(ACTIVITY): Could you reproduce the lines below from the one with "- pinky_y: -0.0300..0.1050" through the one with "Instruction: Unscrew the"? Keep both ends and add nothing.

(SUPPLIED DATA):
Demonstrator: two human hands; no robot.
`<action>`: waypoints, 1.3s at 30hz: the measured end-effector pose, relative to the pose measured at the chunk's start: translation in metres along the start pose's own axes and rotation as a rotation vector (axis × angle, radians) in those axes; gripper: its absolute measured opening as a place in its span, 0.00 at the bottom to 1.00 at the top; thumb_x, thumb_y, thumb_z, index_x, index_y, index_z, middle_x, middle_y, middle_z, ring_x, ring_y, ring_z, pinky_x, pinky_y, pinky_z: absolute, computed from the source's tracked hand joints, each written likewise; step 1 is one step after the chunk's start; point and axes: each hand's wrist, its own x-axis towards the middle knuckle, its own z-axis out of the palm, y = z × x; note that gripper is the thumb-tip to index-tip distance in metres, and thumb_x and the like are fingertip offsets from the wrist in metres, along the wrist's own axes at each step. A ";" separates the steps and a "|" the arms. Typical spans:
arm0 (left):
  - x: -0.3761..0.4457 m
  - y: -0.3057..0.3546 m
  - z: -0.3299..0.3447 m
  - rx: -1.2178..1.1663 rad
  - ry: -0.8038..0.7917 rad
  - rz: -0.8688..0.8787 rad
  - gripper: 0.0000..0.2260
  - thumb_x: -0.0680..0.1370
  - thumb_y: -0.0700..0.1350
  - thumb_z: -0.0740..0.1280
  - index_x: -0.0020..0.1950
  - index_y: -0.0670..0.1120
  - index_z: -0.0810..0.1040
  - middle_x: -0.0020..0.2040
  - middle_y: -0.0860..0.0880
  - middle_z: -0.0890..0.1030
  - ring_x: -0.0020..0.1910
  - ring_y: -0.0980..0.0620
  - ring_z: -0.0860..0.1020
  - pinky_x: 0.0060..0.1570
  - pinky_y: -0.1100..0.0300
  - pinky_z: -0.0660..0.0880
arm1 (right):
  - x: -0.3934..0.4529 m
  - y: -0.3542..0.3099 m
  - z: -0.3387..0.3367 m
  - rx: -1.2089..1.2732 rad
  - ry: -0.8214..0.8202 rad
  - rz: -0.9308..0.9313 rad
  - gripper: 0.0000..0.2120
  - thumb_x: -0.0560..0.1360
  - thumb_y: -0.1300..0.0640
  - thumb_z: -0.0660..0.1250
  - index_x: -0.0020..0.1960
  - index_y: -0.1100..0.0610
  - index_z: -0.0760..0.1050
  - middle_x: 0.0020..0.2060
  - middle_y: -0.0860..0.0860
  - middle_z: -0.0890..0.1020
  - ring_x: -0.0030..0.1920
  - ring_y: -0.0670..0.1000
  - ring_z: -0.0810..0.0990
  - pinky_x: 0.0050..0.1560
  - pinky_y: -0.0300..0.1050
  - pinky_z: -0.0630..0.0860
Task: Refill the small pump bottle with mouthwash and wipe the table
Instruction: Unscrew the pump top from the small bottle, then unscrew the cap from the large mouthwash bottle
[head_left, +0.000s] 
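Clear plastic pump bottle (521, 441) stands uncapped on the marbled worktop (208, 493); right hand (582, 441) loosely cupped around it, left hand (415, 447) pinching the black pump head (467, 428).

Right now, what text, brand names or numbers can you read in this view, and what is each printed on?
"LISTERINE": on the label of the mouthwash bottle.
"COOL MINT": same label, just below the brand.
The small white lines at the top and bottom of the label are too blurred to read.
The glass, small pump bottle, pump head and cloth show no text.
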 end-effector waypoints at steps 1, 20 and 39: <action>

(OUTPUT FOR THIS EXERCISE):
  - pinky_y: -0.0300..0.1050
  - pinky_z: -0.0630..0.0860
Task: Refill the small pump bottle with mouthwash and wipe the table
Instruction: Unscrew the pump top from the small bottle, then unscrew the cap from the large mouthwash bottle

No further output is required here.